Therapeutic effect of desipramine and fluoxetine in models of inflammatory diseases

The data presented herein demonstrate that desipramine and fluoxetine have significant antiinflammatory properties in animal models of allergic asthma and septic shock. Preventive treatment with desipramine and fluoxetine markedly reduced TNF-α production and mortality in the LPS-induced septic shock model. Desipramine provided the same protection against mortality as the glucocorticoid prednisolone. However, it was less potent than prednisolone in reducing TNF-α production.

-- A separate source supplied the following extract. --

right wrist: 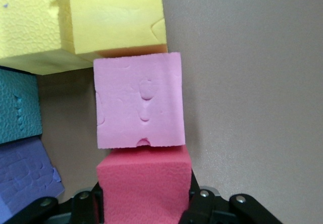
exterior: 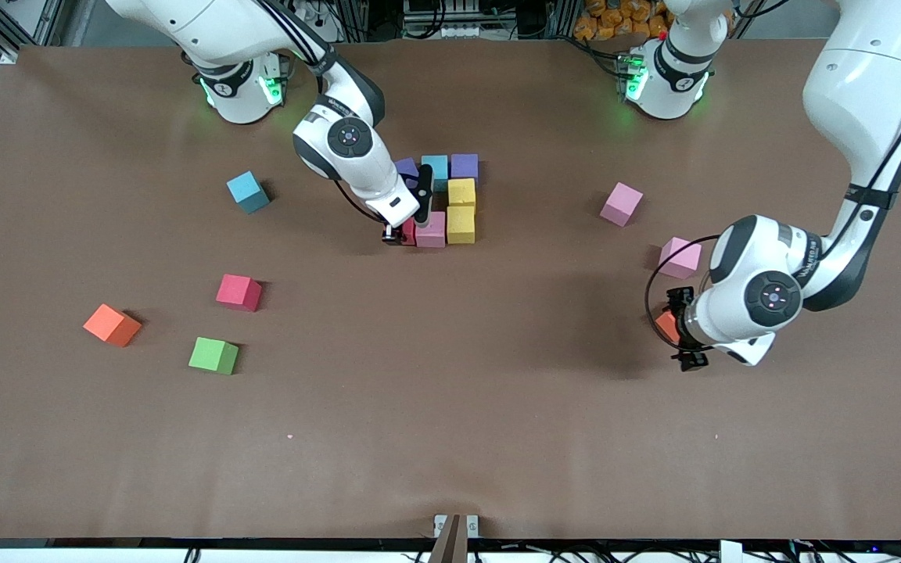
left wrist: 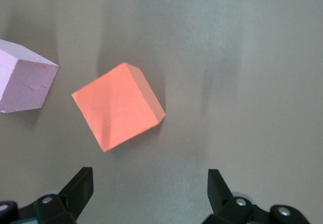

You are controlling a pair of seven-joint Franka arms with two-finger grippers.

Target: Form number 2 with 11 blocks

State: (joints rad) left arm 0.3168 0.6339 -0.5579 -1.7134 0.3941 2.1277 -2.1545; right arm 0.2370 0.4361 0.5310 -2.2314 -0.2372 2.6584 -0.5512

It is not surprising that the inhibitory effect on TNF-α production is not strictly correlated with survival rate since TNF-α is not the sole mediator of lethality in severe sepsis [30]. Recently, another antidepressant, bupropion-amfebutamone, was also shown to have a preventive therapeutic effect in a murine model of severe sepsis [10]. In the same model, we further show that antidepressants administered curatively do not reduce final mortality rate, although desipramine seem to delay time of death by few hours.

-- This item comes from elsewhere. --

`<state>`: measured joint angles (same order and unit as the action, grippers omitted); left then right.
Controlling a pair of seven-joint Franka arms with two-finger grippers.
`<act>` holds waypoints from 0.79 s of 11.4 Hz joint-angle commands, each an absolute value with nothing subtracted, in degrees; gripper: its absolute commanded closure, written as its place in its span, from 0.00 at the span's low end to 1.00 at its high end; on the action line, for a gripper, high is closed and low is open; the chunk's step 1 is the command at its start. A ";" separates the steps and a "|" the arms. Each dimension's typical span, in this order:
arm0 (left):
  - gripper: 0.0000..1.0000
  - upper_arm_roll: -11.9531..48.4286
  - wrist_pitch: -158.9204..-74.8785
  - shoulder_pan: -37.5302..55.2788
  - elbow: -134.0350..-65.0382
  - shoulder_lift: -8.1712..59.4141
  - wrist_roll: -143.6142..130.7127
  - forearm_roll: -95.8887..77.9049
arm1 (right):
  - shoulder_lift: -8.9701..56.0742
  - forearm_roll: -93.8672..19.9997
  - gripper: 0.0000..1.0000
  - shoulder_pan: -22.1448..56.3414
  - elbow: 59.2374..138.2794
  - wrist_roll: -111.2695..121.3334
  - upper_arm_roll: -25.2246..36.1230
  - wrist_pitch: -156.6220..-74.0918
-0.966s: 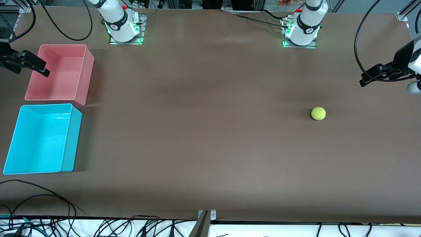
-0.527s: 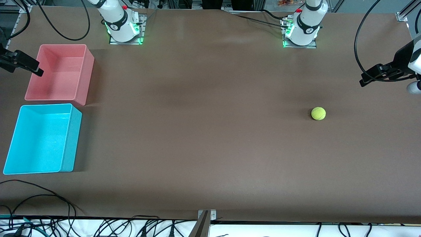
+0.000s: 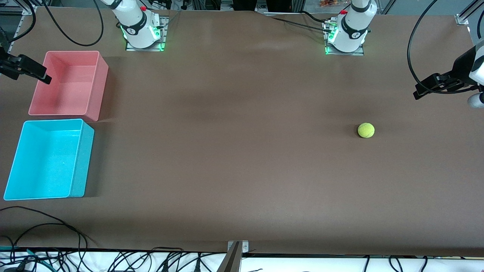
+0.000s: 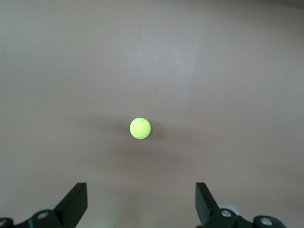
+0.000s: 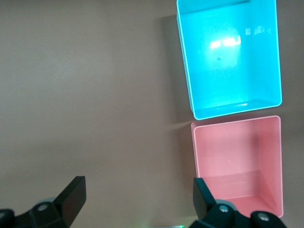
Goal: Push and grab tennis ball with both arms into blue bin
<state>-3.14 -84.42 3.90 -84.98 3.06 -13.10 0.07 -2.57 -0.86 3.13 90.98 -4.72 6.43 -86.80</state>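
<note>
Pushing: we judge the first step not begun.
Front view: ball (image 3: pixel 366 130) right of center; blue bin (image 3: pixel 81 160) lower left; pink bin (image 3: pixel 96 85) above it.
Left wrist view: left gripper (image 4: pixel 141 205) fingers apart, ball centered; we'd lower, then sweep squarely.
Right wrist view: right gripper (image 5: pixel 137 202) fingers apart, waiting.

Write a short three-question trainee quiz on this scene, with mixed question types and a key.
1. True or false: the tennis ball already lies in the blue bin.
2. Which bin is nearer to the front camera? A) the pink bin B) the blue bin
3. Fill in: the left gripper is open and holds ____.

Key:
1. False. The ball sits on the bare table toward the left arm's end; both bins stand at the right arm's end.
2. B.
3. Nothing. The right gripper, over the table beside the pink bin, is open and empty too.
</note>
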 commanded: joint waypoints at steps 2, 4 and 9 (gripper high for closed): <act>0.00 -3.25 -83.32 4.22 -83.67 3.60 -13.45 1.76 | -2.03 -1.41 0.00 3.60 88.33 -4.40 6.06 -85.34; 0.00 -3.25 -83.32 4.22 -83.67 3.60 -13.45 1.76 | -0.97 -1.49 0.00 4.30 88.07 -4.39 5.98 -85.69; 0.00 -3.25 -83.23 4.22 -83.67 3.60 -13.45 1.76 | 0.35 -1.41 0.00 5.01 87.89 -4.57 5.62 -86.04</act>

In the model of allergic asthma, antidepressants reduced lung inflammation but not bronchial hyper responsiveness, whereas prednisolone was active on both aspects of the pathology. Moreover, both antidepressants were not as efficient as prednisolone in inhibiting inflammatory cell counts. Thus, desipramine and fluoxetine exert weaker or more restricted anti-inflammatory effects compared to those of a glucocorticoid. Moreover, differences were noted between the anti-inflammatory potencies of desipramine and fluoxetine. Desipramine did not reduce lung infiltration of neutrophils and eosinophils as opposed to fluoxetine. Yet, in cultured lung epithelial cells, both antidepressants inhibited with similar efficacy the production of RANTES, a known chemotactic for eosinophils. Possibly, expression of other eosinophils chemoattractants is affected by fluoxetine but not by desipramine in the ovalbumin-sensitized rat model. Our observation made in this model is also in apparent contradiction with data obtained by others showing an inhibition of neutrophils migration by tricyclic antidepressants but not by fluoxetine [31]. However, in this latter study, the migration experiments were performed with neutrophils in vitro. In vivo, antidepressants have a different effect probably because they act on various additional cell types such as T cells, macrophages, endothelial and epithelial cells that affect the migration process.

Conclusion

The observation that antidepressants have anti-inflammatory properties might have important clinical implications since these drugs are heavily prescribed worldwide and chronic treatment often lasts several months. In France alone, over 11 millions prescriptions for antidepressants were made during year 2000 [32]. Moreover, there is a high prevalence of depression in patients with asthma or other chronic inflammatory diseases [12, 13, 33]. Thus, the anti-inflammatory effects of antidepressants should be considered especially in depressive patients with inflammatory co-morbidity. In this regard, tianeptine and citalopram, two antidepressants with yet opposite action on serotonin re-uptake, were shown to provide clinical benefit in asthma. In asthmatic children, tianeptine reduces asthma symptoms and increases pulmonary function [34], while in patients with asthma and major depressive disorder, citalopram decreases systemic glucocorticoid use, an important measure of severe asthma exacerbations [35]. Tianeptine decreases free serotonin plasma levels which are high in symptomatic patients with asthma, and seems thus to act as a bronchodilator. Obviously, another mechanism underlies the anti-inflammatory properties of desipramine and fluoxetine since these drugs do not reduce bronchial hyperresponsiveness as shown herein. To ascertain the significance of their anti-inflammatory effects in humans, further clinical trials with antidepressants are required as well as retrospective epidemiological studies assessing the prevalence of inflammatory disorders, including septic shock, in antidepressant-treated subjects.